A avaliação é uma construção colectiva contendo por isso uma dimensão social e política. É um acto democrático, porque pretende aumentar o conhecimento dos actores sobre o seu sistema de acção, reforçar a capacidade de reflexão sobre as decisões políticas e forjar consensos.

4.4 - Enquadramento legal da Auto-avaliação da Escola

Na análise desenvolvida, procurámos clarificar que a reorganização da administração, a pressão para um melhor serviço educativo e os contributos da investigação sobre a eficácia e melhoria da escola são as forças impulsionadoras que têm estimulado diferentes actores educativos face à problemática da auto-avaliação das escolas. Idêntica preocupação tem sido manifestada pelo Ministério da Educação e expressa nos textos dos vários diplomas legais.

A avaliação do Sistema Educativo é reconhecida desde 1986, na Lei de Bases do Sistema Educativo (Lei n.° 46/86 de 14 de Outubro) estabelece que:

O sistema educativo deve ser objecto de avaliação continuada, que deve ter em conta os aspectos educativos, psicológicos e sociológicos, organizacionais, económicos e financeiros e ainda os de natureza política-administrativa e cultural (art.° 49.°).

A Lei do Sistema de Avaliação da Educação e do Ensino Não Superior, Lei n.° 31/2002 de 20 de Dezembro, vem estabelecer uma "cultura de avaliação global e continuada do sistema, abrangendo as escolas, os professores, os alunos, os funcionários. A partir da aplicação da Lei n.° 31/2002 de 20 de Dezembro, e considerando o seu Art.° 6.°, emerge a responsabilidade das escolas iniciarem, de forma coerente, organizada e sistemática, acções que conduzam à sua avaliação interna e que serão o suporte para a compreensão que a escola deverá ter da sua actividade, permitindo-lhe a tomada de decisões relativamente aos aspectos organizacionais e pedagógicos que deseja implementar.
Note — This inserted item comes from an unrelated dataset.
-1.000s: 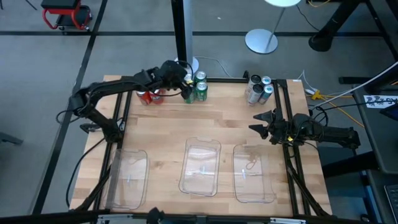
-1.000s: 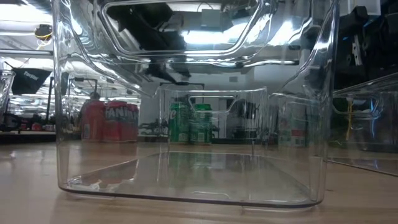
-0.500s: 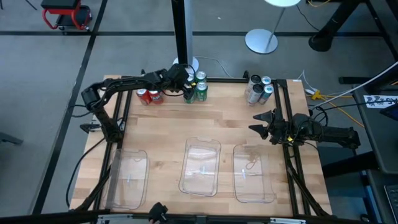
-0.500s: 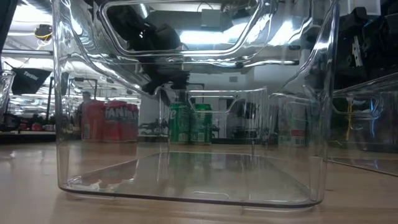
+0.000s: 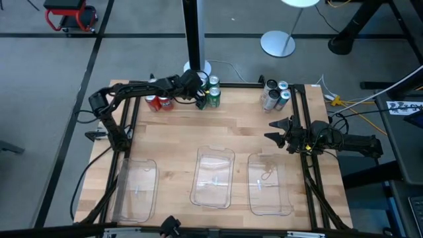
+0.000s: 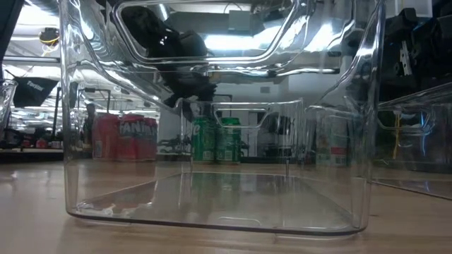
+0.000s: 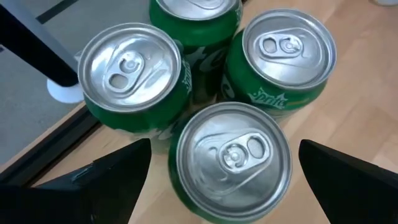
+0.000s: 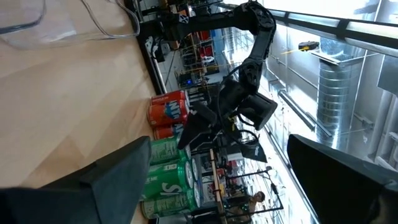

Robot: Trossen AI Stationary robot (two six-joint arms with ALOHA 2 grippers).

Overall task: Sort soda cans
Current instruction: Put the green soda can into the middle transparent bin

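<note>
While sorting is only beginning, the left gripper (image 7: 224, 177) is hovering directly above the green cans (image 5: 210, 92) at the table's (image 5: 225, 132) far edge, fingers spread wide either side of the nearest can (image 7: 231, 158), apparently lining up a top-down grasp. Red cans (image 5: 157, 102) are standing just beside them; silver-grey cans (image 5: 275, 94) are grouped well apart toward the right. Three clear trays (image 5: 213, 177) (all unfilled) are waiting near the front edge. Right gripper (image 5: 276, 131) is idling open by the table's right rail.

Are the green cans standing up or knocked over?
Standing up. The green cans show their silver tops from above, and the low view shows them upright.
</note>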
Afonso (2000) enuncia "três motivações" para o desenvolvimento da auto- avaliação.

Em primeiro lugar, permite-lhes melhorar o seu desempenho, através da identificação de áreas mais problemáticas e da procura de soluções mais adequadas. Em segundo lugar, a auto-avaliação é um instrumento de marketing. A divulgação dos resultados junto da comunidade – pais, autoridades locais e outros membros da comunidade – contribui para o seu reconhecimento público e revela-se uma estratégia apropriada, não só para conseguir mais e melhores apoios, mas, também, para gerar maior procura da escola por parte dos potenciais interessados.

Por último, permite-lhes "gerir a pressão da avaliação externa institucional", quer antecipando a identificação dos seus pontos fracos e pontos fortes e delineando as estratégias adequadas de melhoria, quer preparando a justificação/fundamentação das fragilidades identificadas pelos serviços de avaliação externa.

Uma vez encarada a avaliação como instrumento de melhoria, parece necessário que se incentive o desenvolvimento de uma cultura de avaliação no sistema educativo, em particular na escola. Tal mudança cultural só poderá ser alcançada com recurso a mecanismos de acompanhamento, apoio, formação, negociação e contratualização, capazes de criar uma dinâmica de transformação. A par de uma cultura de avaliação é necessário promover uma efectiva cultura de responsabilidade – responsabilidade e prestação de contas do Estado para com os cidadãos, responsabilidade e prestação de contas dos cidadãos e dos profissionais com intervenção no sistema educativo.